A step toward independence (aka, my baby's growing up!)

I have only 20 min left to my lunch hour so this will be short. This morning, Eric took his first step toward managing his own condition. He was grumpy this morning, so I should have suspected he might be low, but he’s just come out of four or five days of unusual HIGH readings, so I hadn’t actually expected him to be low–I was expecting the opposite, if anything. Nevertheless, even as I waited for the number to appear on the meter, Eric took matters into his own tiny hands. He spotted a juice box in his bag and, without asking me, crying, or making any kind of signal that he wanted something, scrabbled into the bag and yanked it out, then started turning it over and over to find the straw. He’d worked the straw loose just as the meter came up with the number 80 (which I suspect was actually a little higher than reality, given Eric’s behavior) and was trying to poke it into the hole, with a very determined expression. When I saw how shaky his hands were as he fumbled with the straw, I realized that the meter’s “80” didn’t really reflect what Eric’s physiology was doing–often he’s just fine at any number above 70, but his shakiness bespoke a real need. So I took the straw and juicebox, put the one inside the other, and gave it right back to him–and he sucked it down as though it were the nectar of the gods. Which I suppose to him it was. But what was really striking to me was the fact that he CLEARLY understood what he was doing–that the cure for the bad feeling he was experiencing was juice. So as far as I’m concerned, my “baby” has taken his first step toward becoming responsible for his diabetes care. At not quite two years old. I’m a little blown away!

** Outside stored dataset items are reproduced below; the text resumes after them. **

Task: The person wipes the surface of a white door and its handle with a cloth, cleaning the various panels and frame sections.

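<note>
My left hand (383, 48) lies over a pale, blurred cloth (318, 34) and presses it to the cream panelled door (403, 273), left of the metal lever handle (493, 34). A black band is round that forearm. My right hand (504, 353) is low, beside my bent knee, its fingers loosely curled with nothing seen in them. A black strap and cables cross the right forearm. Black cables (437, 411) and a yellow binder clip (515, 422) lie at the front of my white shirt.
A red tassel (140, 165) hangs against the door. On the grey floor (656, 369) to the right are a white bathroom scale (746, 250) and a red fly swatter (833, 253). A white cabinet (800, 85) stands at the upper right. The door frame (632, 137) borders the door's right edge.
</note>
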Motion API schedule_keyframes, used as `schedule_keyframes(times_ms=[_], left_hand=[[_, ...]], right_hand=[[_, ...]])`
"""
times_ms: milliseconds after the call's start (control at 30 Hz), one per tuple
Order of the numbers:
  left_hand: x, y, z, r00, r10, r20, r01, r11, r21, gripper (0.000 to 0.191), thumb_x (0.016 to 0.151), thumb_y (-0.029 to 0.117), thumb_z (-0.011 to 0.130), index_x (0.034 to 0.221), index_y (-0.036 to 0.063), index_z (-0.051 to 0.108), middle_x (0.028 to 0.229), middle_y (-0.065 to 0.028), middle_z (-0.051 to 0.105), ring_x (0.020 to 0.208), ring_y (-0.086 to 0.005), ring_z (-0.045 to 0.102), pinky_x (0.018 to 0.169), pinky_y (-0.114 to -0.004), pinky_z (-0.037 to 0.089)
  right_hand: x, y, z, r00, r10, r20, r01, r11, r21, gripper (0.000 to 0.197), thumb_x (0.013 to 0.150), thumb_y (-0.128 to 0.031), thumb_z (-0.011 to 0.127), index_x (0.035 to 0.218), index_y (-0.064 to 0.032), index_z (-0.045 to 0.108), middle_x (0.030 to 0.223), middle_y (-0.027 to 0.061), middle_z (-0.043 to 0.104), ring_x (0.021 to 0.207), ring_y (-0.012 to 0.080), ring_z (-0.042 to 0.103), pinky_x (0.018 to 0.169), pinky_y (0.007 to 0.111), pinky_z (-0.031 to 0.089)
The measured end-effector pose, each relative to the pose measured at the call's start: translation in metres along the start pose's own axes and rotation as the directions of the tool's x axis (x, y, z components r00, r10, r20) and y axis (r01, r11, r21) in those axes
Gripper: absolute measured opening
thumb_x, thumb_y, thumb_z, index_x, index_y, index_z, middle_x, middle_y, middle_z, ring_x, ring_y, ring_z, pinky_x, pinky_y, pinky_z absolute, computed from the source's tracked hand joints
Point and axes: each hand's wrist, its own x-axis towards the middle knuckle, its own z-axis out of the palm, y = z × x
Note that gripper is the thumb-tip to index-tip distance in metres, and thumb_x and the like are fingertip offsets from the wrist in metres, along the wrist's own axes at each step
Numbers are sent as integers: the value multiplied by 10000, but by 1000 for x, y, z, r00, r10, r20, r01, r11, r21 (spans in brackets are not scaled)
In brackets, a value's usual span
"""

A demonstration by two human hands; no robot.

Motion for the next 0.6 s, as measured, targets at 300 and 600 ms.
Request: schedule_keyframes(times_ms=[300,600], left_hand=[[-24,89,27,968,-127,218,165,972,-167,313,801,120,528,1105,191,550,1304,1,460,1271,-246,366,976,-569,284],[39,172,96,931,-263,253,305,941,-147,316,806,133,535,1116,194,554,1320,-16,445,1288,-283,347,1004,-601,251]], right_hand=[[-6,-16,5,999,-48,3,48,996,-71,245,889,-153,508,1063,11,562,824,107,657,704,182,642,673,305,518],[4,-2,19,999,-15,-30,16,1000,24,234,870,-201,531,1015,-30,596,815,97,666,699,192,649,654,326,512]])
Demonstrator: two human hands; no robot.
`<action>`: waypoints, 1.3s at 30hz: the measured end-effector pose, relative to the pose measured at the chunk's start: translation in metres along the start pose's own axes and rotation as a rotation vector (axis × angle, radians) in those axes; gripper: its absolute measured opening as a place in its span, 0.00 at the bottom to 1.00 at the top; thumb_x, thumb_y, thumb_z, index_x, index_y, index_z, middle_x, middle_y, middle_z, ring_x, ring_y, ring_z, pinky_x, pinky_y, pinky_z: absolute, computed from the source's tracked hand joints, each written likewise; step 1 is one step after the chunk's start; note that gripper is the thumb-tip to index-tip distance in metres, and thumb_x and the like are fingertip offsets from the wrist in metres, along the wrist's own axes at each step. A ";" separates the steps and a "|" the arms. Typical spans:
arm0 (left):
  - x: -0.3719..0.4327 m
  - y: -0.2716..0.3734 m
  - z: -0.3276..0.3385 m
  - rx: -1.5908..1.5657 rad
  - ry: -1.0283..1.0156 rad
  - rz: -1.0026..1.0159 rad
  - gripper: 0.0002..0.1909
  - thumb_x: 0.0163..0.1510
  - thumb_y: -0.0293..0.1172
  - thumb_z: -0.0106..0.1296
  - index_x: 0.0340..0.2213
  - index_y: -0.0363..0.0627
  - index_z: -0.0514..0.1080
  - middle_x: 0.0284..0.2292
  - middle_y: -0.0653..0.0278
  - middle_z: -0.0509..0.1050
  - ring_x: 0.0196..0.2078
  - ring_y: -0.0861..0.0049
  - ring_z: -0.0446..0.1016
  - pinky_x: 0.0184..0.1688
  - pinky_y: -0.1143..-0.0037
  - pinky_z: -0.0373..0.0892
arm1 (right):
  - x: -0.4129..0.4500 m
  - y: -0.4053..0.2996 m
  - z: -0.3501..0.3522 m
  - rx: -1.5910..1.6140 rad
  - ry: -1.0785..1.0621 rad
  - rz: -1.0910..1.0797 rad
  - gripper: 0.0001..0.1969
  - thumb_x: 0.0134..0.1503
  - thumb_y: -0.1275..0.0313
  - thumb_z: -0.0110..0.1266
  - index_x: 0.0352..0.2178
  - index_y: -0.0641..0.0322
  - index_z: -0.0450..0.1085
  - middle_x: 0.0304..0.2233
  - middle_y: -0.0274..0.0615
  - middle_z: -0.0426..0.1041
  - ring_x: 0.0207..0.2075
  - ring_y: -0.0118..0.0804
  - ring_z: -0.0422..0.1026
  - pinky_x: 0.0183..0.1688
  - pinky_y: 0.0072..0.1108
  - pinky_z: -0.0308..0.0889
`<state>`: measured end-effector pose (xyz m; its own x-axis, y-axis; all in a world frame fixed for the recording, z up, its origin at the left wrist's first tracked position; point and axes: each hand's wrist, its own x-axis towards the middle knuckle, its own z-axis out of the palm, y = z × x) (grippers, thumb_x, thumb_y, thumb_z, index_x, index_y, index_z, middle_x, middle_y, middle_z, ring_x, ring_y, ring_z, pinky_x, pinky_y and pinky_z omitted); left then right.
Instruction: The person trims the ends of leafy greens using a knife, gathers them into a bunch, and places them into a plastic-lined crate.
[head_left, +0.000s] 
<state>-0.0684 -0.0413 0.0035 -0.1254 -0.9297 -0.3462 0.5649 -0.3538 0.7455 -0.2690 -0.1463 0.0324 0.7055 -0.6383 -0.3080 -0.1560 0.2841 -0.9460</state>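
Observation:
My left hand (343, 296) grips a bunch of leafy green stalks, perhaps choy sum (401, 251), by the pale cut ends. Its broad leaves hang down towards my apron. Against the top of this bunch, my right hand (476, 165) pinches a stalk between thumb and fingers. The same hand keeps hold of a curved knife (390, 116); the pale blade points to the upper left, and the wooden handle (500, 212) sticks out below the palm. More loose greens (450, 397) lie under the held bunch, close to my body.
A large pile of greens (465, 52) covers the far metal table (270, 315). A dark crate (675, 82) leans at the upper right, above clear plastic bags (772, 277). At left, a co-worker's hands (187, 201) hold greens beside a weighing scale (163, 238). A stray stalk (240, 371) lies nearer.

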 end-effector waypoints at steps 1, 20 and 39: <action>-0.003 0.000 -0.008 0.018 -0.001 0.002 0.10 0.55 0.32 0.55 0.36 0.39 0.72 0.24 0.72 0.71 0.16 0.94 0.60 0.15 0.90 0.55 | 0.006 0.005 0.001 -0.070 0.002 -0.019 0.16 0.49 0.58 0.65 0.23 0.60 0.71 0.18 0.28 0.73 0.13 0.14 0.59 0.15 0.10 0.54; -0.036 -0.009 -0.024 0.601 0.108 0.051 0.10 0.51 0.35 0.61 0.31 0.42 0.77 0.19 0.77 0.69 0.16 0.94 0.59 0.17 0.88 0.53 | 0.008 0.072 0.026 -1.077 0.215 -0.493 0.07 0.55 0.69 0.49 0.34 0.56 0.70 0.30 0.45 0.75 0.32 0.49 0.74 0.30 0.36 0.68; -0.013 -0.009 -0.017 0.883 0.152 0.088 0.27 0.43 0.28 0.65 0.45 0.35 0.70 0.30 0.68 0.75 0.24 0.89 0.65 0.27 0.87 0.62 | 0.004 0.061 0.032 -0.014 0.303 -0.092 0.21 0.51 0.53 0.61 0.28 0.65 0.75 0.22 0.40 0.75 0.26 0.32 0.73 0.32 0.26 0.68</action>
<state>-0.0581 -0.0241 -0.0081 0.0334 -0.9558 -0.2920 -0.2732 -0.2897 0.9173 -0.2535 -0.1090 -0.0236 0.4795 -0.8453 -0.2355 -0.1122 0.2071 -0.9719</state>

Fifteen carbs worth of apple juice later, he was restored, cheerful, and back to his old self. Now if I can just teach him to TELL me when he feels like that, we’ll be all set.

Wow, smart little boy! That’s so great he got the juice on his own. I can imagine that 80 did feel low after days of nutty numbers!

I was in tears by the end of this post! What an amazing (and intelligent) child… bless his heart.

Any day that you are worried about him (diabetes related or not…), think back to that moment and his amazing skill to solve the problem.

Wow!

It gives me an amazing amount of optimism that he’s really going to be OK. And that’s priceless.